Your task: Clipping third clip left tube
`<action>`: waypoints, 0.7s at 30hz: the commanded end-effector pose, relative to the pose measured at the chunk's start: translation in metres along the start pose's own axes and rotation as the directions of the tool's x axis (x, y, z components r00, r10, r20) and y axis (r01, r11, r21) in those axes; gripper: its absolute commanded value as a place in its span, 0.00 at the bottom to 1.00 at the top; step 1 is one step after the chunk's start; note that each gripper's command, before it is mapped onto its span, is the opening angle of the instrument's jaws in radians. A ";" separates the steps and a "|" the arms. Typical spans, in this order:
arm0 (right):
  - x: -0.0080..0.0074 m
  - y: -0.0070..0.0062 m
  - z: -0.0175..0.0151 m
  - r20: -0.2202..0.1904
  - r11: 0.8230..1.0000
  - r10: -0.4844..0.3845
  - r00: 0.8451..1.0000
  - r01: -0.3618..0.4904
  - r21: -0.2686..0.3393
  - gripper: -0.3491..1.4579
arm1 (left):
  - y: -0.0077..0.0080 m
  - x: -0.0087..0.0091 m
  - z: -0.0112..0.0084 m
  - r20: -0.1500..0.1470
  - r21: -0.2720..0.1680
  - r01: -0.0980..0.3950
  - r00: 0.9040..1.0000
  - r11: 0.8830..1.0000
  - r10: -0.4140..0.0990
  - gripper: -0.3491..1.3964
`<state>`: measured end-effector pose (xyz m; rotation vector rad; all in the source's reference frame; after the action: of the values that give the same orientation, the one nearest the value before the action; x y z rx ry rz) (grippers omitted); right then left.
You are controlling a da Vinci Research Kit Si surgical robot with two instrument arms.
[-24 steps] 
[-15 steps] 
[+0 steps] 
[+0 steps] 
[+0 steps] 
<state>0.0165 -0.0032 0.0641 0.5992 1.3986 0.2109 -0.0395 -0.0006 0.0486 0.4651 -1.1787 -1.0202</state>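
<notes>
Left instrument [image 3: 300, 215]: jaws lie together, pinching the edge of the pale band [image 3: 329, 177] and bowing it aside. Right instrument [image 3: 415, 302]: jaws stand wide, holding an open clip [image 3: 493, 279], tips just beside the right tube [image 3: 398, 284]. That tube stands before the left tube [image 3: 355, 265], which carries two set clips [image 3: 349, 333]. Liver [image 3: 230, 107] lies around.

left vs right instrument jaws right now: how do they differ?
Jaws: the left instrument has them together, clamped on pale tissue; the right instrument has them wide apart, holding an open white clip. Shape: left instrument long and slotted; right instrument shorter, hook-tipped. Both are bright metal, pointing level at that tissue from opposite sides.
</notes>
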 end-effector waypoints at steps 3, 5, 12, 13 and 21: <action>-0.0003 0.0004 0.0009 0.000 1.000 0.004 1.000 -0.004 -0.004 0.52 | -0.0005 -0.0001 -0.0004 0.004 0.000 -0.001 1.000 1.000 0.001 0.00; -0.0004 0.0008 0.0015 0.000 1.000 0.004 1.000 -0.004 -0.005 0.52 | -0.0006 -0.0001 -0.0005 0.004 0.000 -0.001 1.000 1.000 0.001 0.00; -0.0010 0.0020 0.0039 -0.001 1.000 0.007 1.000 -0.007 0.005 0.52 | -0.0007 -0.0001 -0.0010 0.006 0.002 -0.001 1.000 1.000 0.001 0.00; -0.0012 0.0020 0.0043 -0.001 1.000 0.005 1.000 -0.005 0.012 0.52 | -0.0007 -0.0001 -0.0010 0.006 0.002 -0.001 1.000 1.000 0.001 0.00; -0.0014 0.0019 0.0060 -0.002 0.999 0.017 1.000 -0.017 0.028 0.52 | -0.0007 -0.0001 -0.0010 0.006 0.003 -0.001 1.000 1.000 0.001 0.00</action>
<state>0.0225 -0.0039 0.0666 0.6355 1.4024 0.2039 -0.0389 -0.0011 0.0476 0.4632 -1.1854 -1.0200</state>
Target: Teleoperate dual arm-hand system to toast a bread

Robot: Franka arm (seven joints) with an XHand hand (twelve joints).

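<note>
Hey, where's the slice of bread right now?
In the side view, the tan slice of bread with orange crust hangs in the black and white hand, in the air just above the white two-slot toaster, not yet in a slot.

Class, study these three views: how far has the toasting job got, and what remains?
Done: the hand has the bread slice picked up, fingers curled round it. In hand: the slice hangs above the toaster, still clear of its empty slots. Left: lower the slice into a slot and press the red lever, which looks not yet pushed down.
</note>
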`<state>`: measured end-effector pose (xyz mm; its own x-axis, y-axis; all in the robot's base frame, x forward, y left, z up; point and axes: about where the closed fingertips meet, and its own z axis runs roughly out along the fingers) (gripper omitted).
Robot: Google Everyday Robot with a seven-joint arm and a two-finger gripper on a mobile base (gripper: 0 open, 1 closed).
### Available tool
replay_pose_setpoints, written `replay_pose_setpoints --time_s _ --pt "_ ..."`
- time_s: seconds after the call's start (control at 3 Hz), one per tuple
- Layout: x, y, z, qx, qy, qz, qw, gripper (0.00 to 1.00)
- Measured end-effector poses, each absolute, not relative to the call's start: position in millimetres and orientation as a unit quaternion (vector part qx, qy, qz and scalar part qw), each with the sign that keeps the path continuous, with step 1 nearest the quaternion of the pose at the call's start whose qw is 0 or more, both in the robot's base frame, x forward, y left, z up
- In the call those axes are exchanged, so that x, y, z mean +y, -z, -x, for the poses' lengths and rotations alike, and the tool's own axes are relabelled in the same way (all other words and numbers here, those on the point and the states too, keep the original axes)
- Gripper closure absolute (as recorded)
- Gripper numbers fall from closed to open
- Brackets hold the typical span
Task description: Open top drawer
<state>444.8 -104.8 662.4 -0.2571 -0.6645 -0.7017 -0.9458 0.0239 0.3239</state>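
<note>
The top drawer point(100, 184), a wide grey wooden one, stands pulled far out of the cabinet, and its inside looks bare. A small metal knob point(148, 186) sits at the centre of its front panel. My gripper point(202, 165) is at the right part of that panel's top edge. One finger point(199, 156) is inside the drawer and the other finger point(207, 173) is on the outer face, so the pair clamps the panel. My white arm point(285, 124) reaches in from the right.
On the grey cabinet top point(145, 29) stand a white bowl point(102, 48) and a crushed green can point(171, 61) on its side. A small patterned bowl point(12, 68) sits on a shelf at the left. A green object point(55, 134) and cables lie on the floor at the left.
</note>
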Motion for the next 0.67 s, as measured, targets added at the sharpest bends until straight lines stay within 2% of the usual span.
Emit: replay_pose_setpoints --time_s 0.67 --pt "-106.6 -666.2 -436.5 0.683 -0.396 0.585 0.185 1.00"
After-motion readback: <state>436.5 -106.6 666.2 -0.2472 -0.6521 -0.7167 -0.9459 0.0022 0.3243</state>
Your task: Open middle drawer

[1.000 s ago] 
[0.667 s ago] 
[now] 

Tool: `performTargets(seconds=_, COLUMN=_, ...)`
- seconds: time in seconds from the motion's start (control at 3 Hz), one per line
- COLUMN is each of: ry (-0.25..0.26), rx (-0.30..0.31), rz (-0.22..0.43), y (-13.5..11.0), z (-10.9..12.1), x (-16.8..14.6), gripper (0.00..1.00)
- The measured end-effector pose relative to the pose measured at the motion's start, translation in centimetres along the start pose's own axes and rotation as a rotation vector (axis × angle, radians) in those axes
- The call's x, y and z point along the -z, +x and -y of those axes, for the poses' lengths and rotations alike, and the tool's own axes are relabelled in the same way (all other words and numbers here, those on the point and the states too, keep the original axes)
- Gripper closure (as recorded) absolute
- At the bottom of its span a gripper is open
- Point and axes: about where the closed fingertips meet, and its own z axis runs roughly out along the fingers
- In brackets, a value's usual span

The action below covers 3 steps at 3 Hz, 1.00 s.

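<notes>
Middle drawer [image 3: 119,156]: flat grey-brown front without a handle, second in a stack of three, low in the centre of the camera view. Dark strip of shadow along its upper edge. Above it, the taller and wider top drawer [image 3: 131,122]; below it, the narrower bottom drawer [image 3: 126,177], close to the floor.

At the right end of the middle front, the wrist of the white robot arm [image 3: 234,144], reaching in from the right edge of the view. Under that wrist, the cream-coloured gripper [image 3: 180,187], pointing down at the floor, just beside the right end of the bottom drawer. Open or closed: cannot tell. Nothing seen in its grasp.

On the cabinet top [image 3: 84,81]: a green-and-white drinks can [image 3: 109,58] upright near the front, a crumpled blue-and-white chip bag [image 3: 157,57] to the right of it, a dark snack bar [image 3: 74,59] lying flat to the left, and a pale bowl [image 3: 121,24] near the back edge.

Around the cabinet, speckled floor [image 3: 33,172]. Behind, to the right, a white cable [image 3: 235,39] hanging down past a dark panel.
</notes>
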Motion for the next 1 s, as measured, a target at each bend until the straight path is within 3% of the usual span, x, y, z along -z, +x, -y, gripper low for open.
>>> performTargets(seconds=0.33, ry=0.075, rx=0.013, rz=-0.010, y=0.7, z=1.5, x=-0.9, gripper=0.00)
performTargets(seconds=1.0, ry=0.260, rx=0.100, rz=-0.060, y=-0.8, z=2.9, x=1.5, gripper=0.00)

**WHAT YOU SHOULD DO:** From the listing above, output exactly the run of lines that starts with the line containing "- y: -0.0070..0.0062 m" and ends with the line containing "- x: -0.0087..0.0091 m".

**RESPONSE BOX:**
  - y: -0.0070..0.0062 m
  - z: -0.0175..0.0151 m
  - r20: -0.2202..0.1904
  - r11: 0.8230..1.0000
  - r10: -0.4844..0.3845
  - r00: 0.8451..1.0000
  - r01: -0.3618..0.4904
  - r21: -0.2686..0.3393
  - gripper: -0.3491..1.4579
arm1 (left):
  - y: -0.0077..0.0080 m
  - x: -0.0087..0.0091 m

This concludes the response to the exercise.